An artificial neural network trained on A and B element compounds predicts chiral crystal formation accuracy for skyrmion materials.

A machine-rendered reading of the paper's core claim, the machinery that carries it, and where it could break.

The paper develops an artificial neural network to predict whether compounds made from A and B type elements will form chiral crystals, using a dataset labeled true or false for chirality. It compares the ANN output against a probabilistic classifier to establish the network as a quantitative accuracy predictor. This matters because skyrmions are topologically protected spin structures with potential uses in spintronics, and manual search for suitable chiral host crystals is slow. The approach frames deep learning as a tool for material modeling and simulation to generate design indicators.

Core claim

The ANN model predicts ideal chiral crystals and supplies a quantitative predictor for the accuracy of forming those crystals, with feasibility shown by direct comparison to a probabilistic classifier built on the same true/false chirality dataset of A and B element compounds.

What carries the argument

Artificial neural network trained on a binary chirality dataset of A and B type element compounds, validated by comparison to a probabilistic classifier.

If this is right

  • The ANN supplies a quantitative accuracy score for chiral crystal formation.
  • Direct comparison establishes that the ANN method is feasible relative to the probabilistic classifier.
  • The framework supports development of software indicators for crystal design.
  • Deep learning enables systematic modeling and simulation of skyrmion host materials.

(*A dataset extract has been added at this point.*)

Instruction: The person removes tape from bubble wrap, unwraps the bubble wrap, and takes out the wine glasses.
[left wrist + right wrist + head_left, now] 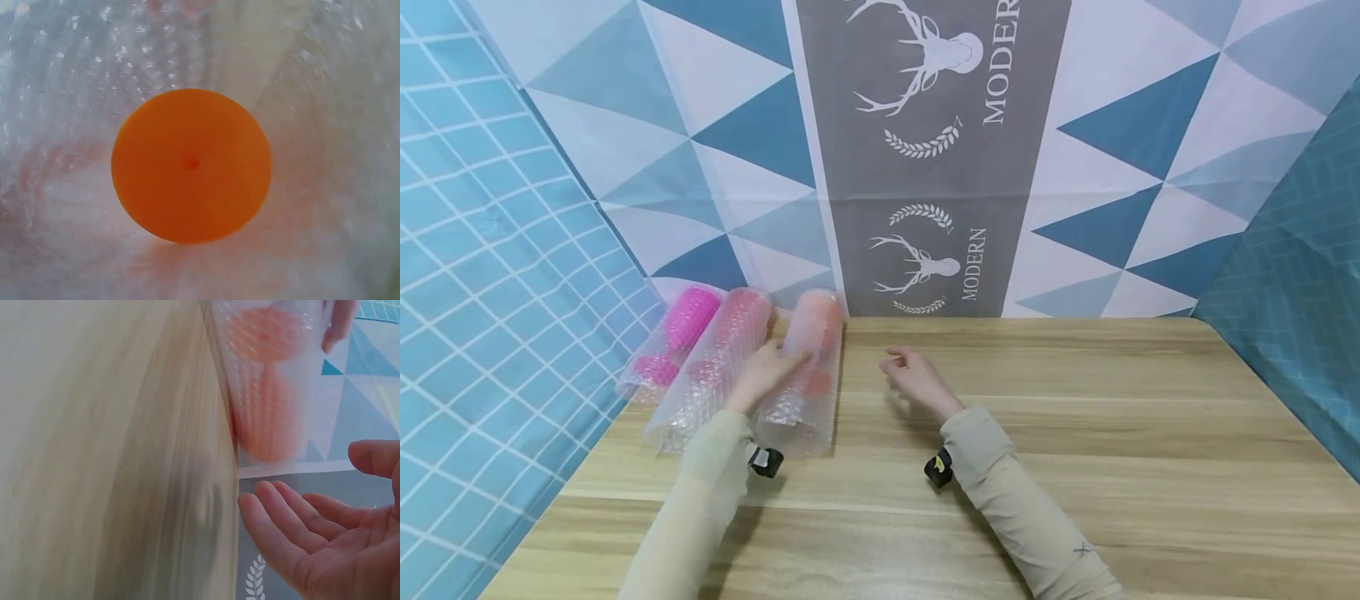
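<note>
My left hand (767, 375) lies against the rightmost bubble-wrap roll (797, 429); its finger curl is partly hidden. Inside that roll is an orange goblet-shaped piece, with a ribbed bowl (269, 419), a thin stem and a round base (192, 194) facing the left wrist camera. At the roll's upper side, part of the left hand (342, 322) also shows in the right wrist view. Over the table, right of this roll, my right hand (921, 383) holds nothing, its fingers loosely bent and the palm (344, 556) in sight.
Left of the held-side roll lie two more bubble-wrap rolls, one with a pale red piece (745, 312) and one with a bright pink piece (692, 317). The wooden table (1075, 433) meets a patterned backdrop (925, 158) behind and a blue gridded cloth (490, 275) at left.
</note>
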The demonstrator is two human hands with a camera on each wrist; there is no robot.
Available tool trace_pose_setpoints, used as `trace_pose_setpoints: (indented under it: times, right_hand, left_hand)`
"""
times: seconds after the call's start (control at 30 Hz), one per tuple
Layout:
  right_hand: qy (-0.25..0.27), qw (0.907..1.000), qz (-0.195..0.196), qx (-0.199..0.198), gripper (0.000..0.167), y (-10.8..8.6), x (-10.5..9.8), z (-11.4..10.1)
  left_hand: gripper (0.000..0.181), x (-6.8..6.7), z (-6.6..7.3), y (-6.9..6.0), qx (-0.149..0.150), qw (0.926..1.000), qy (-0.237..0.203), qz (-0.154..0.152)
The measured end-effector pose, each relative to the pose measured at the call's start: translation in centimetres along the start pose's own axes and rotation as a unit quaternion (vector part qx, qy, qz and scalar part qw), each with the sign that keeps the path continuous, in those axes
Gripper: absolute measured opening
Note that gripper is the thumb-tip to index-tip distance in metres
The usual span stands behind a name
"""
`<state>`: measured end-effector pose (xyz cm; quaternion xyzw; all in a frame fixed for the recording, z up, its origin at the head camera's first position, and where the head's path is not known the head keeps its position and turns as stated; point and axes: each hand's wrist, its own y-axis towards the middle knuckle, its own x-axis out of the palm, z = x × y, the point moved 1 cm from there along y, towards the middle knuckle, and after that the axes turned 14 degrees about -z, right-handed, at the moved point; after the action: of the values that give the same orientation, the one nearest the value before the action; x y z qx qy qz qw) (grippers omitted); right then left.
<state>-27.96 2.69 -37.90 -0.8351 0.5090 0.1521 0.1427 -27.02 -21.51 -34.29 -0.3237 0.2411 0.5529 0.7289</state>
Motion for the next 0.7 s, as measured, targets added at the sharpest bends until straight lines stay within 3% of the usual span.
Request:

Where Pith is reading between the lines

These are editorial extensions of the paper, not claims the author makes directly.

  • The same training approach could be applied to other binary material properties if comparable labeled datasets exist.
  • Coupling the model to experimental feedback loops might iteratively improve predictions for real skyrmion candidates.
  • The method could narrow the search space for new chiral crystals before any laboratory synthesis begins.

Load-bearing premise

A dataset consisting only of A and B type elements labeled true or false for chirality is sufficient to train a model that generalizes to useful skyrmion material design.

What would settle it

New A-B element combinations predicted by the ANN to form chiral crystals are synthesized and tested; if they fail to exhibit chirality or stable skyrmion textures, the predictor is falsified.

read the original abstract

The model presented in this research predicts ideal chiral crystal and propose a new direction of designing chiral crystals. Skyrmions are topologically protected and structurally assymetric materials with an exotic spin composition. This work presents deep learning method for skyrmion material design of chiral crystals. This paper presents an approach to construct a probabilistic classifier and an Artificial Neural Network(ANN) from a true or false chirality dataset consisting of chiral and achiral compounds with 'A' and 'B' type elements. A quantitative predictor for accuracy of forming the chiral crystals is illustrated. The feasibility of ANN method is tested in a comprehensive manner by comparing with probalistic classifier method. Throughout this manuscript we present deep learnig algorithm design with modelling and simulations of materials. This research work elucidated paves a way to develop sophisticated software tool to make an indicator of crystal design.

Editorial analysis

A structured set of objections, weighed in public.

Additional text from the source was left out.